The first story comes from Prince Louis
Philippe’s stay in northern Norway. This stay
primarily had political motivations, albeit the
prince was interested in science. The second
story is about Léonie d’Aunet, who is thought to
be the first French woman tourist in the Arctic.
She travelled on La Recherche, a scientific
research expedition vessel that was commissioned by Prince Louis Philippe. La Recherche
travelled to northern Norwegian locations, such
as North Cape and Spitzbergen. As the wife of
one of the expedition members on the vessel,
her motivations could most closely be related to
those of leisurely and touristic visits to the Arctic
today.

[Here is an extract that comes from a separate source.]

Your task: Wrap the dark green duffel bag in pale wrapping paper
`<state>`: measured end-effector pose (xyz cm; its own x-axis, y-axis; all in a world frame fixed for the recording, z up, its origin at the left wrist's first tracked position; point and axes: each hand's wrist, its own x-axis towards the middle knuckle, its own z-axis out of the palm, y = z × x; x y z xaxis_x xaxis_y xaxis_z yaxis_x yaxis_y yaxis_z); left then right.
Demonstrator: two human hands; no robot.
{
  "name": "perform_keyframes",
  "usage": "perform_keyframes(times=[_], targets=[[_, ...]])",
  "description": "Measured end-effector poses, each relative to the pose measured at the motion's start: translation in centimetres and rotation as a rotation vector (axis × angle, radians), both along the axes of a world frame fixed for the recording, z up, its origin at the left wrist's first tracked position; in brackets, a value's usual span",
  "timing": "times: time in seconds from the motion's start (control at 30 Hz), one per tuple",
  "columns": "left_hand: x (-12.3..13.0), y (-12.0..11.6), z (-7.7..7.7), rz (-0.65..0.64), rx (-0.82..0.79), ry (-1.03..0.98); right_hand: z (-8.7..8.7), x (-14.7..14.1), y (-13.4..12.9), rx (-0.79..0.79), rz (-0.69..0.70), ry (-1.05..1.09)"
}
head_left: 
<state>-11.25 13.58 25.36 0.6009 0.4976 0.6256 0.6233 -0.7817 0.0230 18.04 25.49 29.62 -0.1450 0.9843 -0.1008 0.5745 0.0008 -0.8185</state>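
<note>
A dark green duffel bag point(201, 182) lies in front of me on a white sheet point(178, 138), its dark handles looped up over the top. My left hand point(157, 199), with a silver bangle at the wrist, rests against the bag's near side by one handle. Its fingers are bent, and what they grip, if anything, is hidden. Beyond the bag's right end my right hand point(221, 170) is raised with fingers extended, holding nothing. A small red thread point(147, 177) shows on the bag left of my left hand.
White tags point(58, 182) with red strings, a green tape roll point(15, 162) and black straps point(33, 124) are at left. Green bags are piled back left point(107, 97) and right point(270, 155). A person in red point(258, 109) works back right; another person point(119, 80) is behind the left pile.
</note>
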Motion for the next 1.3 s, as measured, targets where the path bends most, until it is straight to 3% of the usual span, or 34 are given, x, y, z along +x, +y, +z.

The last example is Roland Bonaparte, a
grandnephew of Napoléon Bonaparte, who
travelled to northern Norway at the end of the
1880s; he was interested in taking photographs
of Sami people.
Drawing on their motivations and conditions of travel evidenced in their experiences to the unknown Arctic, the aim of this chapter is to contextualize the historic visitor experience in the Arctic within a centre–periphery context. It does this in order to engage and conceptualize the idea of ‘periphery’ in tourism. How we understand contemporary notions of periphery within tourism contexts is clarified when we recall stories of pre-tourism-era visitors to the Arctic.